Later, in 2009, Paudie McGahon sought out another Republican, the then Louth TD Arthur Morgan. According to the victim, he was frisked by one of Mr Morgan’s cronies before gaining entry to the TD’s office. Is this routine for visitors to a Sinn Féin TD, or did it just apply to a potentially turbulent victim of Republican abuse? (Mr Morgan denies any knowledge of the frisking).
In recent days, members of the Republican family have emerged to offer sympathy to Paudie McGahon, but it’s difficult to take this stuff at face value.
On Tuesday evening, the mask slipped temporarily. Soon after the broadcast, Sinn Féin MP Francie Molloy tweeted: “Another load of rubbish on spotlight tonight. Joint Indo bluesh.. production.”
It spoke volumes, particularly as Mairia Cahill has been subjected to a pounding on social media since she came forward.
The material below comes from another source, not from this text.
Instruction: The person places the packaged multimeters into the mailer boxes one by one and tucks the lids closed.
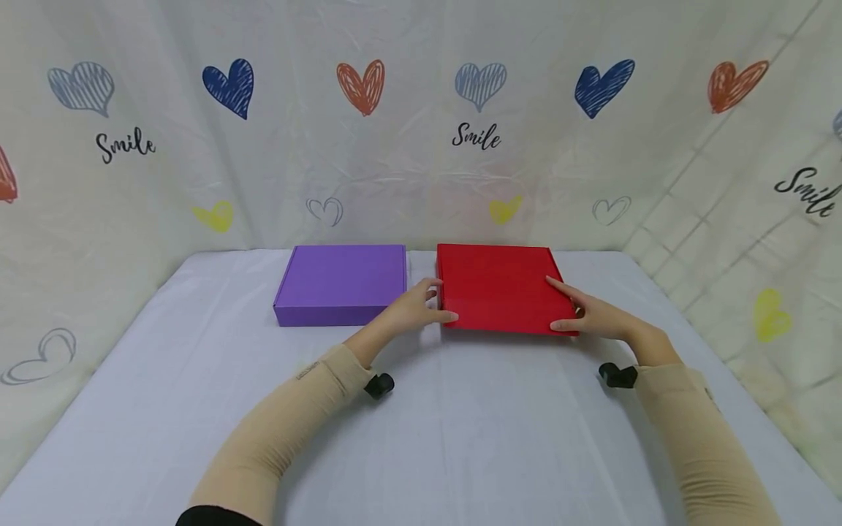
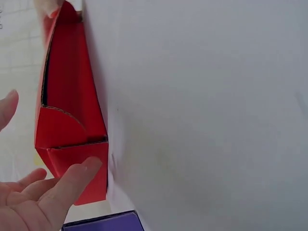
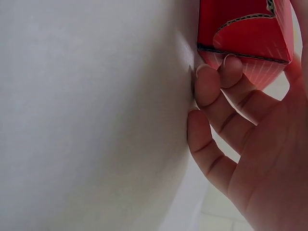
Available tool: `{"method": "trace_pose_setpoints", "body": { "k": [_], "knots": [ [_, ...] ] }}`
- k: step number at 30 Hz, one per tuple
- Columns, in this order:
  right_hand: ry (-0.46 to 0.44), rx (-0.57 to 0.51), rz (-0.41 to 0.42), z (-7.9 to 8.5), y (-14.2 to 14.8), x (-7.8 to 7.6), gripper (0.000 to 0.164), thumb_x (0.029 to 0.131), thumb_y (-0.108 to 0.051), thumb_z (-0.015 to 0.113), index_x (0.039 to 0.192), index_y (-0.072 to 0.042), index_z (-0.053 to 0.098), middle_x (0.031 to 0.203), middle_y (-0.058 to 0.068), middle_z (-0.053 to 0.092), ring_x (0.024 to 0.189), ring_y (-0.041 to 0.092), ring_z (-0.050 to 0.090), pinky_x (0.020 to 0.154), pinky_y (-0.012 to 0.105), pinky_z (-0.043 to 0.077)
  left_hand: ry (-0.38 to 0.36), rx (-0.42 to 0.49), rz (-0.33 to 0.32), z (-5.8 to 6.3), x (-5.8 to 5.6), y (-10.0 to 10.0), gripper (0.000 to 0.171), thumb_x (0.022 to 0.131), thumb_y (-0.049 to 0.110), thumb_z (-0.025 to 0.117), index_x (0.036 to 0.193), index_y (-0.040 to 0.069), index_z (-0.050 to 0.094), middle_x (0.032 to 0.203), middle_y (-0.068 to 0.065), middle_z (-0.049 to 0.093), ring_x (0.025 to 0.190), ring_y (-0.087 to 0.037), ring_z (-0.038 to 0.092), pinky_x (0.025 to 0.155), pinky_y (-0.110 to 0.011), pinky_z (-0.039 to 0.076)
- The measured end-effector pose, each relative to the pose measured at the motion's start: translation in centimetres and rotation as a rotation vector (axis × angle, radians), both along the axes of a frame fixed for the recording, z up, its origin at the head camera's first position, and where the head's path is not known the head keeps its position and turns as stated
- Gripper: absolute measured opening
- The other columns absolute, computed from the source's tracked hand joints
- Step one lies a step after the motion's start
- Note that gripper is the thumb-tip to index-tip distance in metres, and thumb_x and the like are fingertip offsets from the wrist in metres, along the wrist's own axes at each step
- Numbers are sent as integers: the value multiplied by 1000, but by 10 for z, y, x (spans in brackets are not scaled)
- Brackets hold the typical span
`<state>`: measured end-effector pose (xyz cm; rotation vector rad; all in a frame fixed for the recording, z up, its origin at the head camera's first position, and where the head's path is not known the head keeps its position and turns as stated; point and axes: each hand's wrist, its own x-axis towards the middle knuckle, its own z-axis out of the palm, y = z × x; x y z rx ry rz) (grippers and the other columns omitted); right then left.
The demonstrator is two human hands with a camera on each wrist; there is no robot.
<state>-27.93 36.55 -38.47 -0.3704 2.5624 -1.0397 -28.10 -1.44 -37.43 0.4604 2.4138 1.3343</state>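
Observation:
A red cardboard box (image 1: 496,288) sits between both hands on the white cloth. My left hand (image 1: 411,310) is at its left end, one fingertip touching the end wall near the front corner, the other fingers spread apart in the left wrist view. At the opposite end my right hand (image 1: 595,315) holds the box, one finger over the top edge and another at the front corner. The right wrist view shows several curled fingers (image 3: 208,86) right at its lower edge. Curved side flaps (image 2: 60,126) and a dark slit beneath the lid edge show at the box's front.
A closed purple box (image 1: 345,276) lies left of the red one, close behind the left hand. The white-covered table (image 1: 460,438) meets a curtain (image 1: 421,175) printed with hearts along the back. Black wrist cameras (image 1: 379,385) stick out at both cuffs.

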Motion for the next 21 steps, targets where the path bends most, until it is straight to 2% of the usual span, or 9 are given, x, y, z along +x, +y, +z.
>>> {"method": "trace_pose_setpoints", "body": {
  "k": [4,8,11,14,16,21],
  "knots": [
    [12,26,1,0,-1,0,101,94,-30,75,166,-15,5,154,32,22,123,44,40,82,37,55,36,-47,-44,0,-6,7,91,92,35,77,162,10,25,163,-14,33,147,-30,36,114,-50,39],
    [23,50,0,1,0,-1,103,94,-32,75,166,-16,3,157,33,20,126,45,38,89,41,51,35,-109,-109,-3,-10,14,101,92,40,76,165,12,13,162,-15,30,144,-31,36,114,-50,38],
    [20,48,-3,0,0,-2,104,94,-32,76,166,-17,3,157,34,19,127,46,37,90,42,51,32,-130,-142,-8,-12,19,107,91,40,77,166,13,5,167,-14,20,148,-30,29,116,-49,35],
    [19,48,-6,-1,0,-3,105,93,-32,76,166,-17,2,157,34,18,127,46,38,89,41,52,30,-118,-140,-12,-14,21,110,91,38,77,166,14,0,170,-13,10,152,-29,21,119,-49,31],
    [25,57,-9,-1,0,-3,106,93,-33,77,166,-17,3,156,33,20,125,46,40,89,42,52,34,-111,-128,-13,-15,22,111,91,37,77,165,14,-2,170,-13,8,152,-29,20,120,-49,30],
    [47,95,-14,-2,0,-4,108,91,-37,78,166,-17,3,158,35,19,131,49,36,100,59,47,38,-100,-110,-14,-20,24,115,90,37,79,165,13,-5,171,-13,6,155,-29,15,121,-49,26]
  ]
}}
Yesterday, Mr Molloy apologised, but briefly there was a glimpse of sentiment within the party. Paudie McGahon has the potential to cost political capital, and his plight is set against naught when compared to that imperative for the Shinners. Expect scurrilous rumours about Mr McGahon to seep into the public square in the coming days and weeks.
The fallout from this latest story of how the Republican movement dealt with abuse within its ranks is difficult to gauge. Sinn Féin in the South has projected itself primarily as a so-called anti-austerity party. In reality, this translates as the motherhood and apple pie party. Under Sinn Féin policy, nobody but the rich have anything to fear, while water charges, property tax and the USC will all be abolished in a superlative feat of smoke and mirrors.
Yet that is the message that people who are hurting want to hear. One feature that the Irish electorate has demonstrated repeatedly is its wish to be fooled again. It happened in 2007 with Bertie Ahern, and again in 2011 with Fine Gael and Labour.
Sinn Féin knows this and is going hell for leather to do its bit for making fools of the electorate this time around.
In that context, those who are desperate for an easier way are unlikely to be swayed by accounts of sexual abuse, kangaroo courts and dubious defences of actions by the armed wing of the party.
The latest account, however, could act to put a brake on the party’s expansion. In particular, it may set back the party’s attempt to tackle its perennial bugbears — an inability to attract transfers and votes for women. In that vein, don’t expect to see Mary Lou McDonald to the fore in the coming days. As the party’s best chance of attracting women voters, she will be kept under wraps while the awkward questions are being asked.
Another problem that won’t go away is Gerry Adams. Once more, his role at the apex of the Republican movement through the darkest days of violence is returning to haunt him. The widespread belief that he was a key figure in the IRA — which he disputes — raises questions as to his knowledge and role in matters such as those at issue.
Last weekend, Mr Adams was once more returned unopposed as leader of the party. He is now 33 years officially in charge, and the guts of a preceding decade in a leadership role. Between his longevity, and the willingness of his followers to believe versions of his past that are barely credible, he fulfils many of the criteria of a cult leader.
As such, he can largely do as he wants. One thing he might consider is taking a lead from an institution which the Republican family is beginning to resemble. The Catholic Church has at least attempted to make amends for its cover ups by shelling out compensation.
As the most lucratively resourced political outfit on this island, the Shinners might locate their inner conscience and compensate those who were subjected to cover-ups and kangaroo courts. There might even be political capital in it, and that after all, appears to be what matters to the leadership of the so-called Republican movement.